There was a bar running across the back of the driver’s cab. Jamie found himself standing up, clinging onto it for dear life. Daniel was lying down, being bounced around on the wooden floor as the truck lurched forward. The ground suddenly seemed to be pitted with holes – maybe it was a result of all the explosions. More bullets were fired. One of them smashed into the side of the cab, ricocheting off with a loud clang. Whether it was a lucky shot or deliberately aimed at them, Jamie couldn’t say. They were heading for the fence, a few metres away from the gate that had been opened, less than a week ago, to allow Jamie in. The gate was still there but the fence had been blown apart. He could see the track and the guards’ houses on the other side.
They drove through. Jamie ducked down, afraid of being gashed by a piece of dangling razor wire. The driver fired a shot through a window and a guard spun backwards in the sand, wounded. The other vehicles were also leaving the prison. Looking back, Jamie saw half a dozen of them following not far behind.
The wind – warm and welcoming – rushed over his shoulders and through his hair. He almost wanted to laugh. He still didn’t know who these people were but they were on his side and they were taking him and Daniel out. He would contact Alicia and the prison would be shut down. And surely someone there – one of the supervisors, a nurse or an administrator – would know what had happened to Scott. There would have to be a record somewhere in one of the files.

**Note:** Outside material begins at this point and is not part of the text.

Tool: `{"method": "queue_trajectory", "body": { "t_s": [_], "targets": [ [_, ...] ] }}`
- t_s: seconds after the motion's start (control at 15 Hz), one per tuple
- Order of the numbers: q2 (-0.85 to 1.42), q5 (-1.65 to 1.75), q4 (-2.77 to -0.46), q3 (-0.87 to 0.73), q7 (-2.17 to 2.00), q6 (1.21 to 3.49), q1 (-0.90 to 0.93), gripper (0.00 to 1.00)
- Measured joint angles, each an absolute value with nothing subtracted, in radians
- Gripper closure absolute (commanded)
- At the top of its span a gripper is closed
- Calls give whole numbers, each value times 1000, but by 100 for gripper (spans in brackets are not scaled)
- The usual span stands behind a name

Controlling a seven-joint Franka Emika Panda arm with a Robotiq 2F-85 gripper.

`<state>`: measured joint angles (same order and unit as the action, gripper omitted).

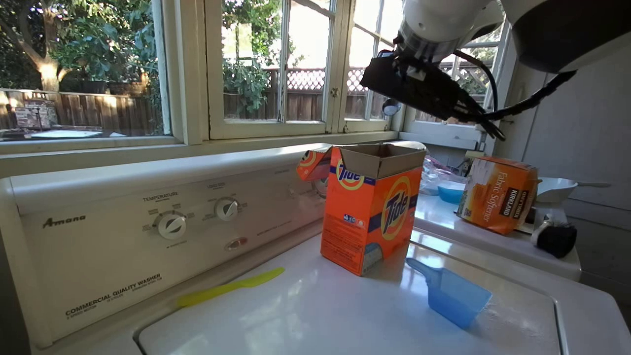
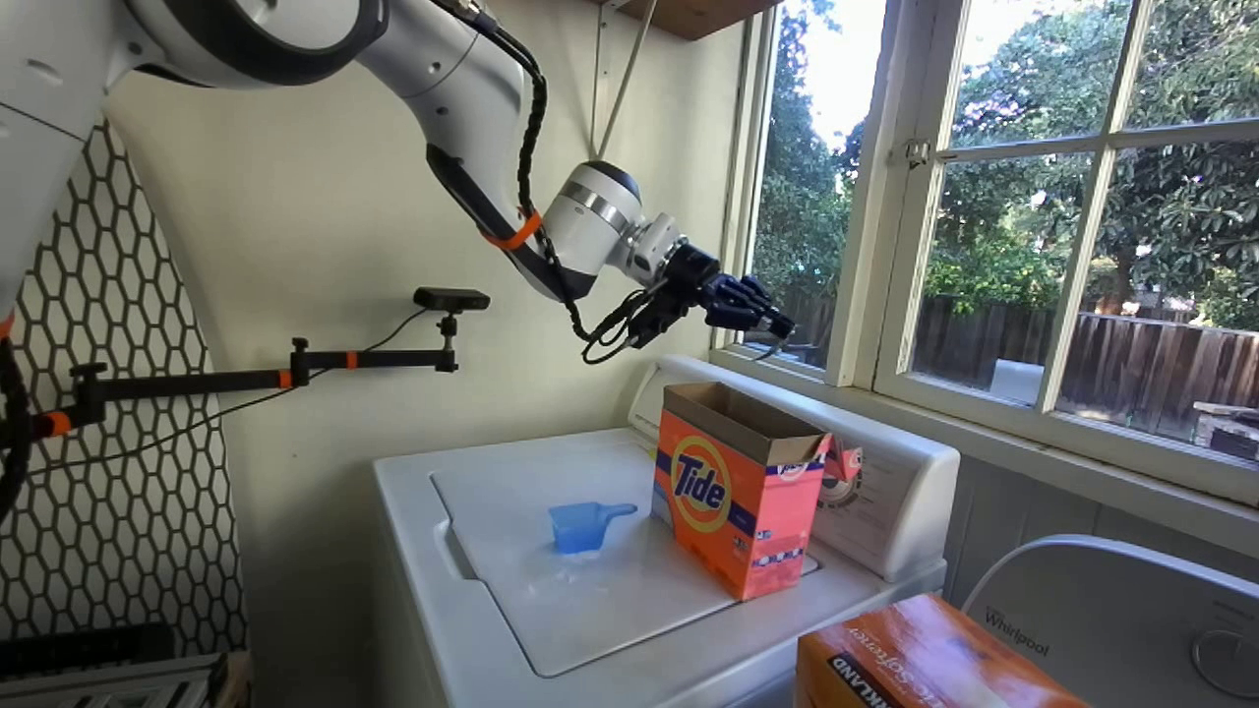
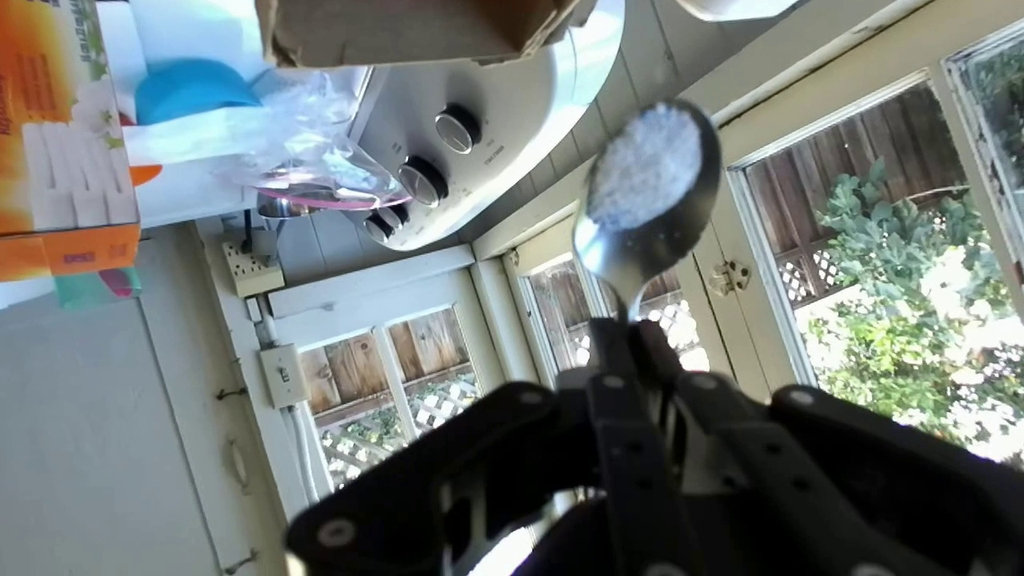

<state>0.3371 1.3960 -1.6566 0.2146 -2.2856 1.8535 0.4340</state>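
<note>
A gripper [image 3: 630,340] clamps a metal spoon [image 3: 640,250]; only the wrist view shows its white powder [image 3: 650,164]. Both exterior views show, lower than the spoon, an open orange box [image 1: 369,217] standing near a blue scoop [image 1: 456,296] on the washer [image 1: 305,320].

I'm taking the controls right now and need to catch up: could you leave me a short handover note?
Gripper: shut on the metal spoon, raised clear of the washer.
Things: white powder sits in the spoon's bowl; the opened Tide box stands upright on the washer; the blue scoop rests there too, apart from the box.
Done: spoon gripped and loaded.
Left: the powder is not yet tipped out; tilting would probably spill it.
</note>
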Motion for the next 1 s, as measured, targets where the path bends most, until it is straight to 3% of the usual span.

They passed a jeep parked next to the track. Jamie saw it and assumed it was empty. He didn’t see the man rise up next to it. Nor did he see the gun aimed at his back.
Colton Banes had been waiting for him. He had realized that there was no point entering the battle inside the prison. Everything there was dark and confused. It would be better to wait just outside the compound. If they were going to bring out the boy, they would have to come this way. And he was right. He could see Jamie, standing up, holding onto the driver’s cabin for support. He was a perfect target, almost like one of those paper cutouts Banes had used for practice at the range.